INSTRUCTIONS FOR THE TASK: Each entry has to be reproduced in full, exactly as given.

(Recorded data)
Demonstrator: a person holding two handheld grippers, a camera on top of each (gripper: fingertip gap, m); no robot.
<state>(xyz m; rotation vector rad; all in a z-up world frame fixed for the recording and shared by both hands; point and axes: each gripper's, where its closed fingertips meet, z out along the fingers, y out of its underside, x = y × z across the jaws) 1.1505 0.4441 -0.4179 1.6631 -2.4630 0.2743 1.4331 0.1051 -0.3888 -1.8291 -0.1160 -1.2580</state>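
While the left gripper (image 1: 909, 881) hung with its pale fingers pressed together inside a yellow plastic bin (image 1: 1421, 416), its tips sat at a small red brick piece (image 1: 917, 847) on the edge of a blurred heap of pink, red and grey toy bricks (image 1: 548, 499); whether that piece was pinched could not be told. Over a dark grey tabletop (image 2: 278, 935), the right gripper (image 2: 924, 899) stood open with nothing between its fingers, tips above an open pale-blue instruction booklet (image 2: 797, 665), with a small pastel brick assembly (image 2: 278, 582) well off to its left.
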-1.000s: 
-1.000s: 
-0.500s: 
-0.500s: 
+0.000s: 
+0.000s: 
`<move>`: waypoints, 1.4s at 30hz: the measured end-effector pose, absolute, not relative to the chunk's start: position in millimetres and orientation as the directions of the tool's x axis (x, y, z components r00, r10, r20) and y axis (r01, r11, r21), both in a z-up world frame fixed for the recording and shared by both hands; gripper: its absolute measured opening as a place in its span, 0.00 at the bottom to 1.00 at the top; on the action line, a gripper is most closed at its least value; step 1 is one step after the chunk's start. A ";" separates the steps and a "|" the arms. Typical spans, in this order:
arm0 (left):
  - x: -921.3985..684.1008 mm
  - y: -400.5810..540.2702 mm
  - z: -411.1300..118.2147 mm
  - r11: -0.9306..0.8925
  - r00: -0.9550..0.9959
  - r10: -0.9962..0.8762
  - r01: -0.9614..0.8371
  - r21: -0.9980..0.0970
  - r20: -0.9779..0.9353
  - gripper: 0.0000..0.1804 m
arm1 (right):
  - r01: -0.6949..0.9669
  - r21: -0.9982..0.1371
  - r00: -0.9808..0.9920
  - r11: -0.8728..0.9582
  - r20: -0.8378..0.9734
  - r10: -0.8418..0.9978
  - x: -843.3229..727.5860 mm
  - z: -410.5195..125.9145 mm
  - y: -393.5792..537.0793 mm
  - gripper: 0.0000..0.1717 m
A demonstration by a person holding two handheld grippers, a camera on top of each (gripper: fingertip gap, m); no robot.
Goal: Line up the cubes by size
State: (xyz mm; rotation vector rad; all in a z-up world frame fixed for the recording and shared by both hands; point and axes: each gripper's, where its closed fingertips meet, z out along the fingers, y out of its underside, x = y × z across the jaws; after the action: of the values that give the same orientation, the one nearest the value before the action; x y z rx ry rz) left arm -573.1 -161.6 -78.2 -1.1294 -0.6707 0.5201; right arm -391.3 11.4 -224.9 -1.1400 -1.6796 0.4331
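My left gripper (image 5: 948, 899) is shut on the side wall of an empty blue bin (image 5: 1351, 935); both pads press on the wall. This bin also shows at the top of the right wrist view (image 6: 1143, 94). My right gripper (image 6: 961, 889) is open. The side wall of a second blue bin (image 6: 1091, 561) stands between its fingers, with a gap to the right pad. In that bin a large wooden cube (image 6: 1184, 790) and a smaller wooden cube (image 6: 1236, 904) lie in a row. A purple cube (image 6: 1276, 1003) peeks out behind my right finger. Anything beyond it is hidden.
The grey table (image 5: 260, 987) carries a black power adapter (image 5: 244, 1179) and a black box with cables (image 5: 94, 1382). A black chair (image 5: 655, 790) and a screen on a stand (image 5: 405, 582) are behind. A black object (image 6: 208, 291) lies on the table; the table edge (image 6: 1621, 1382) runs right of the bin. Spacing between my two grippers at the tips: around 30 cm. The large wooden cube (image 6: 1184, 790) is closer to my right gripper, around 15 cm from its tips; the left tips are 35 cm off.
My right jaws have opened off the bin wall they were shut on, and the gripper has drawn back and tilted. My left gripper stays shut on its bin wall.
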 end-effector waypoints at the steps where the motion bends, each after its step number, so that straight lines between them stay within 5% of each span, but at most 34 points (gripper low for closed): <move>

TASK ANSWER:
Demonstrator: a person holding two handheld grippers, a camera on top of each (gripper: fingertip gap, m); no robot.
<state>(xyz m; rotation vector rad; all in a z-up world frame fixed for the recording and shared by both hands; point and axes: each gripper's, where its closed fingertips meet, z out along the fingers, y out of its underside, x = y × z across the jaws) 1.1505 0.4441 -0.4179 1.6631 -2.4630 0.2743 1.4331 0.1051 -0.3888 -1.8291 -0.1160 -1.2580</state>
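While the left gripper (image 1: 909, 881) hung with its pale fingers pressed together inside a yellow plastic bin (image 1: 1421, 416), its tips sat at a small red brick piece (image 1: 917, 847) on the edge of a blurred heap of pink, red and grey toy bricks (image 1: 548, 499); whether that piece was pinched could not be told. Over a dark grey tabletop (image 2: 278, 935), the right gripper (image 2: 924, 899) stood open with nothing between its fingers, tips above an open pale-blue instruction booklet (image 2: 797, 665), with a small pastel brick assembly (image 2: 278, 582) well off to its left.
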-1.000s: 
-1.000s: 
-0.500s: 
-0.500s: 
+0.000s: 
+0.000s: 
`<move>`: waypoints, 1.4s at 30hz: the measured end-effector pose, absolute, not relative to the chunk's start: position in millimetres and orientation as the directions of the tool's x axis (x, y, z components r00, r10, r20) and y axis (r01, r11, r21), both in a z-up world frame fixed for the recording and shared by both hands; gripper: its absolute measured opening as a place in its span, 0.00 at the bottom to 1.00 at the top; on the action line, a gripper is most closed at its least value; step 1 is one step after the chunk's start. A ";" separates the steps and a "|" the arms. Typical spans, in this order:
arm0 (left):
  - x: -921.3985..684.1008 mm
  - y: -400.5810..540.2702 mm
  - z: -411.1300..118.2147 mm
  - r11: -0.9306..0.8925
  - r00: -0.9550..0.9959
  - r10: -0.9962..0.8762
  - r01: -0.9614..0.8371
  - r21: -0.9980..0.0970
  - r20: -0.9779..0.9353
  - gripper: 0.0000..0.1804 m
arm1 (right):
  - r01: -0.6949..0.9669
  - r21: -0.9982..0.1371
  - r00: -0.9808..0.9920
  - r11: -0.8728..0.9582
  - r20: -0.8378..0.9734
  - r10: -0.8418..0.9978
  - x: -843.3229..727.5860 mm
  - z: -410.5195..125.9145 mm
  - y: -393.5792..537.0793 mm
  - gripper: 0.0000..0.1717 m
A demonstration by a person holding two handheld grippers, a camera on top of each (gripper: fingertip gap, m); no robot.
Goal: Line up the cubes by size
State: (xyz mm; rotation vector rad; all in a z-up world frame fixed for the recording and shared by both hands; point and axes: each gripper's, where its closed fingertips meet, z out along the fingers, y out of its underside, x = y × z across the jaws; after the action: of the values that give the same orientation, the one nearest the value before the action; x y z rx ry rz) left arm -573.1 -161.6 -78.2 -1.1294 -0.6707 0.5201; right arm -391.3 11.4 -224.9 -1.1400 -1.6796 0.4331
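My left gripper (image 5: 948, 899) is shut on the side wall of an empty blue bin (image 5: 1351, 935); both pads press on the wall. This bin also shows at the top of the right wrist view (image 6: 1143, 94). My right gripper (image 6: 961, 889) is open. The side wall of a second blue bin (image 6: 1091, 561) stands between its fingers, with a gap to the right pad. In that bin a large wooden cube (image 6: 1184, 790) and a smaller wooden cube (image 6: 1236, 904) lie in a row. A purple cube (image 6: 1276, 1003) peeks out behind my right finger. Anything beyond it is hidden.
The grey table (image 5: 260, 987) carries a black power adapter (image 5: 244, 1179) and a black box with cables (image 5: 94, 1382). A black chair (image 5: 655, 790) and a screen on a stand (image 5: 405, 582) are behind. A black object (image 6: 208, 291) lies on the table; the table edge (image 6: 1621, 1382) runs right of the bin. Spacing between my two grippers at the tips: around 30 cm. The large wooden cube (image 6: 1184, 790) is closer to my right gripper, around 15 cm from its tips; the left tips are 35 cm off.
My right jaws have opened off the bin wall they were shut on, and the gripper has drawn back and tilted. My left gripper stays shut on its bin wall.
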 end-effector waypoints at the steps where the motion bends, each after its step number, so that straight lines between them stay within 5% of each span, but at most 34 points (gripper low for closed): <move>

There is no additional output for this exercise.